Things aren’t quite so easy if you don’t have an iPhone, as there are fewer battery cases available for Android and Windows Phone handsets. However, there are plenty of portable battery packs available that can charge any gadget with a USB port. If you aren’t on EE (meaning you can’t claim a free Power Bar), the next best thing is Samsung’s mammoth 9,000mAh portable charger (£60 from Mobile Fun). It has two USB ports for charging two devices at once, but if you only plan on using it for one phone you should get up to six full charges out of it. Solar chargers are an option too, but you’ll have better luck with these at foreign festivals – you can’t guarantee enough sunshine to refuel your tech in the UK.

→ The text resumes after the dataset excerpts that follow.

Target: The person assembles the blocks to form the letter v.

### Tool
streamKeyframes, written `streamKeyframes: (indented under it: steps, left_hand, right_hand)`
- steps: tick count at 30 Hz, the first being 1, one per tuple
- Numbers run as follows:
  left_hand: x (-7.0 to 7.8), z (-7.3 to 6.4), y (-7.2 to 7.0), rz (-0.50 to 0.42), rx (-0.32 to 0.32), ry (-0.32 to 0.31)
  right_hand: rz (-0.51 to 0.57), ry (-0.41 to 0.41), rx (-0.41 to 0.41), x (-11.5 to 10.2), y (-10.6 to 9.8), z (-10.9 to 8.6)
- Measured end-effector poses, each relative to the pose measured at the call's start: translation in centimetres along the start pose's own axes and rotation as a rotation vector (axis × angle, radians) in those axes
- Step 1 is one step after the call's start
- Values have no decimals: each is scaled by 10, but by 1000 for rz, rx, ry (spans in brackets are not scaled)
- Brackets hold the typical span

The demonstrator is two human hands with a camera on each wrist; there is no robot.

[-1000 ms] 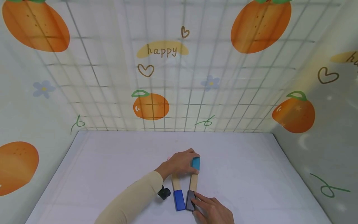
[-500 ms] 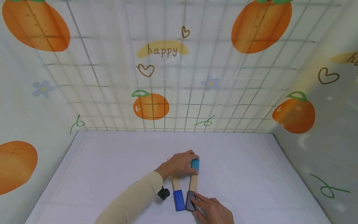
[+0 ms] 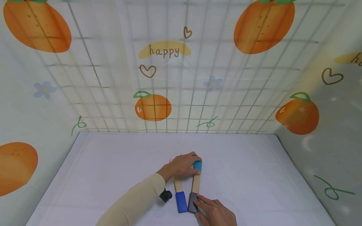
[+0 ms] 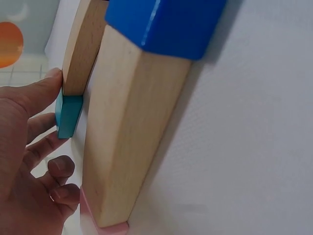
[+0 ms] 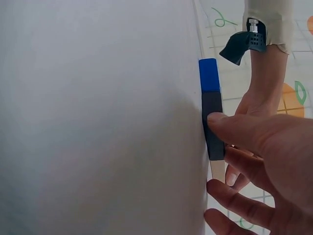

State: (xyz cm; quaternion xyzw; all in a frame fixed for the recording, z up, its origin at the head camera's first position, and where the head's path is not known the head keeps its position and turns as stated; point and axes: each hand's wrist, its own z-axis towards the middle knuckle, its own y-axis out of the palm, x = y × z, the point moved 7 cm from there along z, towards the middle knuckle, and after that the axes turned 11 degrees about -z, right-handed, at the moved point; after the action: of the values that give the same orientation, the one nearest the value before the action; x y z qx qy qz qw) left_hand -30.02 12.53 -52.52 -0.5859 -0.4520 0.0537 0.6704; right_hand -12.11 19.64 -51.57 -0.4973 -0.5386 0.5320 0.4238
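Two rows of blocks lie on the white table in a narrow V. One row runs from a blue block (image 3: 181, 202) through a plain wooden block (image 4: 132, 122) to a pink block (image 4: 105, 229). The other has a dark grey block (image 3: 192, 202), a plain wooden block (image 3: 195, 183) and a teal block (image 3: 197, 166). My left hand (image 3: 182, 164) reaches over the first row and holds the teal block between thumb and fingers. With thumb and fingertips, my right hand (image 3: 216, 213) holds the grey block at the near end. In the head view my left hand covers most of the pink block.
A black wrist camera (image 3: 166, 195) sticks out below the left sleeve (image 3: 135, 199), beside the blue block. Behind the table (image 3: 240, 175) hangs a curtain (image 3: 181, 84) printed with oranges and grid lines, which also encloses both sides.
The teal block and my left hand have shifted a little toward me, closer up against the wooden block. My right hand and the grey block have stayed where they were.
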Motion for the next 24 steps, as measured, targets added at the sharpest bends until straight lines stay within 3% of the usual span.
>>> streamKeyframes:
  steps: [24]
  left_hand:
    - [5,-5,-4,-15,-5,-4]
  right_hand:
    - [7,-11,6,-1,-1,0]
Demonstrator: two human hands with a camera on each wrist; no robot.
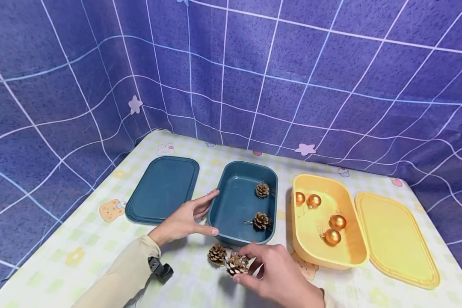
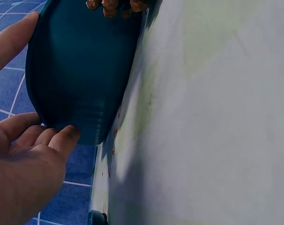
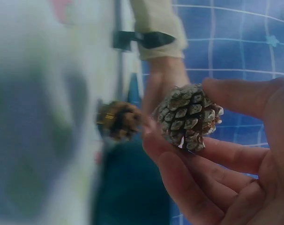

Other than the regimental timing required to see all your favourite bands, your main adversary will probably be the weather. The British summertime is notoriously variable during festival season, so it makes sense to be prepared for all eventualities. Mobile phones and digital cameras won’t survive if you get drenched, so it might be a good idea to invest in a waterproof case. In the past we’ve used Overboard’s range of waterproof camera and phone cases (starting at £16 from Firebox) which completely seal your devices away from the elements, but let you use phone touchscreens through the case material – saving you from removing it every time you want to send a text or make a call. The Naztech Vault, meanwhile (£45 from casehut) fits an iPhone 6 a little more snugly and is built to protect against drops and shocks as well as water. It’s even TouchID compatible, so you can unlock your phone with a fingerprint through the case.
If you want to keep the party going back at your tent, but don’t want to drain your smartphone’s battery by pumping out Spotify playlists, you could bring a portable Bluetooth speaker that also acts as a power bank. We’re massive fans of Samsung’s DA-F60, which has a USB port in the back to share power with your smartphone while it’s playing music, but not everyone wants to take a £250 speaker with them to a festival – the Native Union Switch (£65 from Amazon) and Braven’s Lux portable wireless speaker (£90 from Casehut) both have internal batteries that can be shared with a phone and cost considerably less.
Finally, if you take any expensive gadgets with you to a festival, make sure to keep them safe. Check they are covered by your insurance, don’t leave them unattended in your tent and make sure to put a password lock on your smartphone. This way, if the worst does happen and your phone gets lost or stolen, the information stored on it is still protected.